Como dijimos en otras oportunidades, la complejidad de nuestro cerebro es consecuencia, al menos en parte, de la complejidad social que ha alcanzado nuestra especie a lo largo de su evolución. En tanto somos seres sociales, creamos organizaciones que van más allá del propio individuo, desde la familia hasta las comunidades nacionales o globales. Así, surgen instituciones, grandes ciudades, países con sus constituciones nacionales, parlamentos, presidentes, policías, maestros, etc. que nos conminan a establecer vínculos fugaces o permanentes, a adecuarnos a pautas de convivencia, a entender qué piensa el otro.
La llamada “Teoría de la Mente” es la capacidad que tenemos para inferir los estados mentales de otras personas y es una habilidad universal que subyace a la interacción en sociedad. Para poseer una eficiente Teoría de la Mente debemos reconocer que las otras personas actúan en base a sus propias metas, que pueden diferir de nuestras perspectivas acerca del mundo. Una vez comprendido esto, debemos ser capaces de comparar la perspectiva de uno con la ajena.
La empatía, por su parte, podría definirse como una respuesta afectiva hacia otras personas, que puede (o no) requerir compartir su estado emocional. Implica además la capacidad cognitiva de comprender el estado de otros y regular nuestra propia respuesta emocional. Los investigadores proponen que la empatía ocurre cuando somos capaces de suspender nuestro foco atencional “único”, o sea nuestra propia mente, para adoptar un foco atencional “doble” al tener en cuenta la mente de la otra persona al mismo tiempo que la nuestra. Cuando pensamos solamente en nuestra propia mente, la empatía desaparece; cuando nos focalizamos en la mente e intereses del otro conjuntamente con la nuestra, nuestra empatía se enciende. Para que el proceso de la empatía se complete, es necesario además de identificar lo que otra persona siente o piensa, dar una respuesta acorde a sus pensamientos y sentimientos con una emoción apropiada. Esto sugiere que existirían dos etapas en la empatía: reconocer y responder. Ambas serían necesarias, ya que reconocer sin reaccionar, no es suficiente para tener empatía. Sentir el “dolor de otro” es un ejemplo de comportamiento empático.
Michael Gazzaniga, de la Universidad de California Santa Bárbara, es considerado el pionero del campo de las neurociencias cognitivas.En un diálogo que tuvimos hace un tiempo, él realizó una interesante reflexión sobre los alcances y la importancia de los estudios sobre el conocimiento del cerebro social: “Lo que hacemos los humanos la mayor parte del tiempo es pensar sobre procesos sociales, es decir, sobre nuestra familia, sobre el colegio, sobre nuestros amigos, sobre cuáles son las intenciones de las otras personas hacia nosotros. No andamos por ahí pensando en problemas complicados”.

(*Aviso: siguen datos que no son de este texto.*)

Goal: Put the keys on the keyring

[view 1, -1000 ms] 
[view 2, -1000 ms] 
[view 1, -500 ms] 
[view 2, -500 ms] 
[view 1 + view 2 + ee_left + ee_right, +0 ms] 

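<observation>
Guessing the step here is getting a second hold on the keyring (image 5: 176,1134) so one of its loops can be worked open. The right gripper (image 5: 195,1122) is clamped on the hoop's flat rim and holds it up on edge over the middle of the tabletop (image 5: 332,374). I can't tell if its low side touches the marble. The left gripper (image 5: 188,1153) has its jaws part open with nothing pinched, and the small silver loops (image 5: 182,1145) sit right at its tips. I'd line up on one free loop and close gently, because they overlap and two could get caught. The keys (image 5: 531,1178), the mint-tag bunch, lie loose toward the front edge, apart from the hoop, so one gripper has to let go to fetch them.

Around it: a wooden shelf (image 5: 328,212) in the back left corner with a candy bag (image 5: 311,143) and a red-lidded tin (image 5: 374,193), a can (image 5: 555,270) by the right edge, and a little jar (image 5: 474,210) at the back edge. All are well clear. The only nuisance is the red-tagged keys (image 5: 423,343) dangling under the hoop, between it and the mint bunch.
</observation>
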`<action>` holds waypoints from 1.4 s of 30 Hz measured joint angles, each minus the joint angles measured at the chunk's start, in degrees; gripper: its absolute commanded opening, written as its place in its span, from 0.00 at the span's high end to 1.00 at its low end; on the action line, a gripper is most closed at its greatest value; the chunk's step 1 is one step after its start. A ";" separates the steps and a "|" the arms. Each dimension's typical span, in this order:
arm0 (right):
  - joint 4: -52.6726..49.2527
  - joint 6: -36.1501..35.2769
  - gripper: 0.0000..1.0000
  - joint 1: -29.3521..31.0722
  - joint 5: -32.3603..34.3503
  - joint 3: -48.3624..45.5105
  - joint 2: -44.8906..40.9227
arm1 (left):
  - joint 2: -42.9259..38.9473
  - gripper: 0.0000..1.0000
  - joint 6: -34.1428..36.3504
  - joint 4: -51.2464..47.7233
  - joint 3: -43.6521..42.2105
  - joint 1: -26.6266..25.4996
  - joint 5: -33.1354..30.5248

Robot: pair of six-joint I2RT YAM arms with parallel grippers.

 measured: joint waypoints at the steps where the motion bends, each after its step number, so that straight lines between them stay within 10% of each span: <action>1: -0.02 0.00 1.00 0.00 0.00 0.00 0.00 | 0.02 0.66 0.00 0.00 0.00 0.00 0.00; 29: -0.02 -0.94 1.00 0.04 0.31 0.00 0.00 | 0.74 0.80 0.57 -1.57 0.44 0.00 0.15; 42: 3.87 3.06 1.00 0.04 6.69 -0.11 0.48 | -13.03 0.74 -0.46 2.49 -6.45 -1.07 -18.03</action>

Estos conceptos ligados a las neurociencias sociales también pueden resultar claves para abordar cuestiones políticas e institucionales. Después de todo, si alcanzamos a desarrollar de manera creciente nuestra experiencia empática para con nuestra comunidad, es probable que lleguemos a comprender lo que piensa el otro, sentir lo que siente el otro y convivir así más pacíficamente. Asimismo, nos sirven para poder dar cuenta de procesos históricos. Una de las claves del liderazgo es la capacidad de entender al otro, poder inferir lo que sienten y piensan los demás. Martín Luther King y Nelson Mandela son ejemplos de grandes líderes que lograron transformaciones sociales a través de convicciones enérgicas. El mundo no es igual porque ellos comprendieron cuál era el deseo de los demás. Así orientaron sus pasos en la búsqueda de la justicia, del desarrollo y de la libertad.Y el mundo es mejor por eso.
Los verdaderos líderes tienen la capacidad de representar los deseos colectivos, guiarlos, absorber la esperanza de su prójimo y devolverla amplificada en gestas sociales. Los grandes hombres como ellos son cabales ejemplos de líderes concebidos por sus contemporáneos, modelos de grandes hombres que forjaron sueños y los transformaron en futuro. Si hay un denominador común entre esos próceres de nuestra reciente historia es el eminente valor de su “cerebro social”, la eficaz conexión con tantos otros: su pueblo.